In the current implementation of CITE/CTS services, we take advantage of RDF to avoid cleverness at all costs. The Gradle build citemgr that processes our XML texts, tab-delimited and comma-delimited collections and indices, and their catalogues, and makes explicit at build-time every relationship necessary to capture the model of a text or collection-object.

A complete list of the RDF verbs used to describe the Homer Multitext data is available through this query:

SPARQL Endpoint
Query select distinct ?v where { ?s ?v ?o . }

Building the CITE Services, then, is an exercise in constructing sufficient SPARQL queries to retrieve triples, based on their URN subjects.

We have found this to accelerate our speed of developing and exposing HMT data, using a CITE service written as a Java Servlet, with a Fuseki triple-store. The build-process that constructs a .ttl file of 443,000 lines, containing all of our HMT data (texts, objects, images), currently takes one minute, 13 seconds, on a three-year-old Mac Pro.

With this system, we have a very clean separation of concerns between archival data, served data, the network service, and end-user applications, with each standing entirely on their own. The archival texts and data are complete, of course, and end-users can retrieve them by resolving citations through the CITE service, and our RDF storage captures and makes explicit all intrinsic relationships among objects in our digital library. This strikes us a a clean, open, and forward-looking approach.

The cost is the time spent building the .ttl file (which is inconsiderabe), and inefficiency in the middle layers, between the CITE Service and the SPARQL endpoint. It takes 10 SPARQL queries to retrieve and re-assemble one citation-node of a text, in response to a CTS GetPassagePlus query.

This approach may not scale. In our ongoing collaboration with the Department of Informatik at Leipzig University, which is working toward implementing a CTS library containing tens of thousands of books, we are finding that the computing cost of making an averge of 10 SPARQL queries for each requested citation-node, when the SPARQL server is hosting millions of statements, might require a more efficient, more clever, solution that works directly with URNs at query time.
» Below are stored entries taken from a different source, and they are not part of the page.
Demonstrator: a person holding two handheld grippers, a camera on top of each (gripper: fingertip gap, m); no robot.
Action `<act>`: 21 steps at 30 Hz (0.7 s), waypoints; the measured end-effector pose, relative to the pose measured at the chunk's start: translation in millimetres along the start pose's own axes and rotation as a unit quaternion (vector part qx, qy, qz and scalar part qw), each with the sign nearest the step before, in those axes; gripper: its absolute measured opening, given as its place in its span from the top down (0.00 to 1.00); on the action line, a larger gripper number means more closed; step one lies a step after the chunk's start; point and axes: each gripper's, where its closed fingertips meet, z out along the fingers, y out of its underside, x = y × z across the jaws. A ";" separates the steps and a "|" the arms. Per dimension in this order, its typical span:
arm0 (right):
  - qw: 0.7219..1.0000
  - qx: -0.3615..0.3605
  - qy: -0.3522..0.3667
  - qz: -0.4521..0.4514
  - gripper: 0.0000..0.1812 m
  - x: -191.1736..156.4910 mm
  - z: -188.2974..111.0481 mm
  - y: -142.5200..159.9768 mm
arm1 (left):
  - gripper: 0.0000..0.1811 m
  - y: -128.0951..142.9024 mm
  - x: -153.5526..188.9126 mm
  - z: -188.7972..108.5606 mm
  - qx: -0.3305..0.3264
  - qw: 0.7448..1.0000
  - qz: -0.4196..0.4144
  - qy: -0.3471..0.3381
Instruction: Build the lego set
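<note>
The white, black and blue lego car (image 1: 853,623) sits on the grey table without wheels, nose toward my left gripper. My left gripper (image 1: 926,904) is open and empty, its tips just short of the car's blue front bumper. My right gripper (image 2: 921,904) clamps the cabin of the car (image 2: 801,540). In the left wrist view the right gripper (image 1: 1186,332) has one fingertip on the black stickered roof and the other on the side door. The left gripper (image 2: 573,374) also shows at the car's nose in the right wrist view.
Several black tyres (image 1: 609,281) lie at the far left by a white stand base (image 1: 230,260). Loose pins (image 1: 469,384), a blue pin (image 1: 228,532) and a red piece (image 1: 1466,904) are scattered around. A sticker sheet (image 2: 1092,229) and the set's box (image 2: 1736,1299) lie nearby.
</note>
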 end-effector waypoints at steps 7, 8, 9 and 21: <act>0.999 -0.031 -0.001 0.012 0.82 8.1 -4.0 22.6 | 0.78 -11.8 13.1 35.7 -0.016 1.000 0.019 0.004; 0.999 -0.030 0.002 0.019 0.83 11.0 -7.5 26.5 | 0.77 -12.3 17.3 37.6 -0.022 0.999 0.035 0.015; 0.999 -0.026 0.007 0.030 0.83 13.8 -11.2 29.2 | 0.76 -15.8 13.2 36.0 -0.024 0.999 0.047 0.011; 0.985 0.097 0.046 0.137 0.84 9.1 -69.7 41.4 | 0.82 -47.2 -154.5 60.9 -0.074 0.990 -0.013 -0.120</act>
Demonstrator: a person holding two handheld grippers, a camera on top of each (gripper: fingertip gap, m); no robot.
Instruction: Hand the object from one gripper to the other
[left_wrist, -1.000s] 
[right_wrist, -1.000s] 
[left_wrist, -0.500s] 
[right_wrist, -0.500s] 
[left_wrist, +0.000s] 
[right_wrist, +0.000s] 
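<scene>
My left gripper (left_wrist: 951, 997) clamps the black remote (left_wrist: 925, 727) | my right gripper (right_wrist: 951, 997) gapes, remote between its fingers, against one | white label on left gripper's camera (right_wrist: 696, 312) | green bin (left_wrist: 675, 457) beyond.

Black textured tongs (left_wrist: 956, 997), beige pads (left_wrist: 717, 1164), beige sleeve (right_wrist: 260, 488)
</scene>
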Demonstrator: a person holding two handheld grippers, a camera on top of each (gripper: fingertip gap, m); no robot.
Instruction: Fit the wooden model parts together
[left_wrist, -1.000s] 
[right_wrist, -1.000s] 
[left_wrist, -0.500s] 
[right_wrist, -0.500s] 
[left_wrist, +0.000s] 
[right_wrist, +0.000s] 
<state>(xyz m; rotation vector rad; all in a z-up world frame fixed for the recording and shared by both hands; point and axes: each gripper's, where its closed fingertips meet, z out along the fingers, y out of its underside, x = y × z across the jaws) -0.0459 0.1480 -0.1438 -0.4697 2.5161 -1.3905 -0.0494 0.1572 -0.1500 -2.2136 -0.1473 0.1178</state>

Alternatively, a client that connects to a SPARQL end point using web sockets may solve what is primarily an I/O bottleneck. In either case, the value of having cleanly separated concerns—data, integration, storage, services, applications—will be even more apparent.

Sourcecode and Data

All data for the Homer Multitext is freely available.

Package URL
Direct download of archived images
Nexus Repository for versioned artifacts
HMT-XML: working repository for project data
CITE-Manager: integrate, test, and build RDF from project data
CITE-Servlet: CITE/CTS Services implemented as a Java servlet, querying a SPARQL endpoint
CITEKit: resolve CITE/CTS URNs to their objects via AJAX in HTML


1 Blackwell, C., and D.N. Smith. “A Gentle Introduction to CTS & CITE URNs.” Homer Multitext Project Documentation (November 2012).

2 Smith, D. Neel, and Gabriel Weaver. “Applying Domain Knowledge from Structured Citation Formats to Text and Data Mining: Examples Using the CITE Architecture.” Text Mining Services (2009): 129.